Disamping pemandangan alam yang indah Gn.Bromo juga memiliki daya
tarik yang luar biasa karena tradisi masyarakat tengger yang tetap
berpegang teguh pada adat istiadat dan budaya yang menjadi pedoman
hidupnya. Upacara Kasada terkenal hingga manca negara dan selalu ramai
di hadiri turis luar negeri maupun lokal. Suku Tengger berjumlah
sekitar 40 ribu (1985) tinggal di lereng G.Semeru dan di sekitar
kaldera Tengger. Mereka sangat dihormati karena mereka hidup jujur,
tidak iri hati, dan tidak suka bertengkar. Masyarakat Tengger adalah
keturunan Roro Anteng (putri raja Majapahit) dan Joko Seger (putera
seorang brahmana). Mereka sangat menjunjung tinggi persamaan,
demokrasi, dan kehidupan bermasyarakat. Bahasa daerah yang digunakan
Masyarakat Tengger dalam kehidupan sehari-hari adalah bahasa Jawa
Tengger, yakni bahasa Jawa Kuno. Mereka tidak menggunakan tingkatan
bahasa, berbeda dengan bahasa Jawa yang dipakai pada umumnya memiliki
beberapa tingkatan.
Tengger dikenal sebagai tanah hila-hila (suci) sejak jaman Majapahit,
para penghuninya dianggap sebagai abdi dibidang keagamaan dari Sang
Hyang Widi Wasa. Hingga kini Masyarakat masih mewarisi tradisi Hindu
sejak jaman kejayaan Majapahit. Agama Hindu di Bali dan di Tengger
pada dasarnya sama yaitu Hindu Dharma, tetapi Masyarakat Tengger tidak
mengenal kasta, dan masih menganut tradisi yang pernah berkembang pada
jaman Majapahit.
Tidak seperti halnya masyarakat Hindu di Bali, Masyarakat Tengger
tidak memiliki Istana, pustaka, maupun kekayaan seni-budaya
tradisional, meski memiliki beberapa obyek penting semacam lonceng
perunggu dan sebuah padasan di lereng bagian utara Tengger yang telah
menjadi puing. Namun demikian mereka kaya akan kepercayaan dan upacara
adat, diantaranya ialah:
Upacara Karo
Hari raya terbesar masyarakat Tengger adalah Upacara Karo atau Hari
Raya Karo.

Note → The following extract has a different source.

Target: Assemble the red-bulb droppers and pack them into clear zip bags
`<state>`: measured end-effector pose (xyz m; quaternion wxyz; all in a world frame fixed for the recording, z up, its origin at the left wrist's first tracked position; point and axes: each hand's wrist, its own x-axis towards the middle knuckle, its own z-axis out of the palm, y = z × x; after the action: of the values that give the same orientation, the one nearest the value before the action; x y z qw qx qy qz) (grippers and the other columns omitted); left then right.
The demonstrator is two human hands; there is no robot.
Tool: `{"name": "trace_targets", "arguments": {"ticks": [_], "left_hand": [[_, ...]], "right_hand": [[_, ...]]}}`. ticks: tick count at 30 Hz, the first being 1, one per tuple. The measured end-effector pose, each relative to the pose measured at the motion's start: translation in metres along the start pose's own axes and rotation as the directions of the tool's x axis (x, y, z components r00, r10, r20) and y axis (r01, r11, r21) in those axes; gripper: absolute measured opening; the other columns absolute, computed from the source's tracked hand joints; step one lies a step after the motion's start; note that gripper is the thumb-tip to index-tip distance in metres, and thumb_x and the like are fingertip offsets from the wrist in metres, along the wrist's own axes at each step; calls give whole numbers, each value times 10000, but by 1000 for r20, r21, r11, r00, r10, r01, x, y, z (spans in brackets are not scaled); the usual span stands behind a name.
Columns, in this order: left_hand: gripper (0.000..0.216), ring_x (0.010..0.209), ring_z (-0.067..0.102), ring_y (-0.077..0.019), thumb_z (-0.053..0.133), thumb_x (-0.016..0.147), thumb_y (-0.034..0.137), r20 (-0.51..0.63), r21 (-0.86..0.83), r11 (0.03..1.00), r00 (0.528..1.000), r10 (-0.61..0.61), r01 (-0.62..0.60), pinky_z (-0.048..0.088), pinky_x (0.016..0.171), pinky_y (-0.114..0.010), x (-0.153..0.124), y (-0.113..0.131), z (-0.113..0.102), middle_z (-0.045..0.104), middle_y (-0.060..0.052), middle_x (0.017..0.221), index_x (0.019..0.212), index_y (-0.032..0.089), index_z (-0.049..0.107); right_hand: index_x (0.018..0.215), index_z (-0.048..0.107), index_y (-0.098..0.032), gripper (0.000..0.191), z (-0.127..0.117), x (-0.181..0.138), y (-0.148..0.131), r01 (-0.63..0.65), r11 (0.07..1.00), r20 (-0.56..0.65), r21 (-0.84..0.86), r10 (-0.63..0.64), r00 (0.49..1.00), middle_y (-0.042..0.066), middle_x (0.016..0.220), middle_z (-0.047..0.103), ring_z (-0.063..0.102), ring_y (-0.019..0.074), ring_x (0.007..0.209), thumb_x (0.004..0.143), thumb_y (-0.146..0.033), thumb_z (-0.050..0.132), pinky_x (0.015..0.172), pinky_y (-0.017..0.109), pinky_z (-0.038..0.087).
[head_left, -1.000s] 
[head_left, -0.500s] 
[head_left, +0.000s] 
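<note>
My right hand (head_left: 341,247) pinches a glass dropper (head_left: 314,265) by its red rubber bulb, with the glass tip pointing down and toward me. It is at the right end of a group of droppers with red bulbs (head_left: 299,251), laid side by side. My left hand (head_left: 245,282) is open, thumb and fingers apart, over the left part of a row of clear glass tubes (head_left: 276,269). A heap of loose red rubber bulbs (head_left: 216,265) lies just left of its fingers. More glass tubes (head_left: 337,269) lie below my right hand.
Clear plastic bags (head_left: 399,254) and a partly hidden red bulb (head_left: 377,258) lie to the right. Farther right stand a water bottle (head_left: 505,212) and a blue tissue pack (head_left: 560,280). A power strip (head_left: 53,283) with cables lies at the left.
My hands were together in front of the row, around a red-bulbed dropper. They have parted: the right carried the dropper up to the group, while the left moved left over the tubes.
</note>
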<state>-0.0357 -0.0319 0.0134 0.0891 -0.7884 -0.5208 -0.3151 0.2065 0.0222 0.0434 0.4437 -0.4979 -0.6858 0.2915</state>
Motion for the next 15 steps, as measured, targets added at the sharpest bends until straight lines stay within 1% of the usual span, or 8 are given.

Masyarakat menyambutnya dengan penuh suka cita, mereka
mengenakan pakaian baru kadang membeli pakaian baru hingga 2-5 pasang,
perabotpun juga baru. Makanan dan minumanpun melimpah.
Tujuan penyelenggaraan upacara karo adalah: Mengadakan pemujaan
terhadap Sang Hyang Widi Wasa dan menghormati leluhurnya. Memperingati
asal usul manusia. Untuk kembali pada kesucian. Untuk memusnahkan
angkara murka.
Upacara Kapat
Upacara Kapat jatuh pada bulan keempat (papat) menurut tahun saka
disebut pujan kapat, bertujuan untuk memohon berkah keselamatan serta
selamat kiblat, yaitu pemujaan terhadap arah mata angin.
Upacara Kawulu
Upacara ini jatuh pada bulan kedelapan (wolu) tahun saka. Pujan Kawolu
sebagai penutupan megeng. Masyarakat mengirimkan sesaji ke kepala desa,
dengan tujuan untuk keselamatan bumi, air, api, angin, matahari, bulan
dan bintang.
Upacara
Kasanga
Upacara ini jatuh pada bulan sembilan (sanga) tahun saka. Masyarakat
berkeliling desa dengan membunyikan kentongan dan membawa obor.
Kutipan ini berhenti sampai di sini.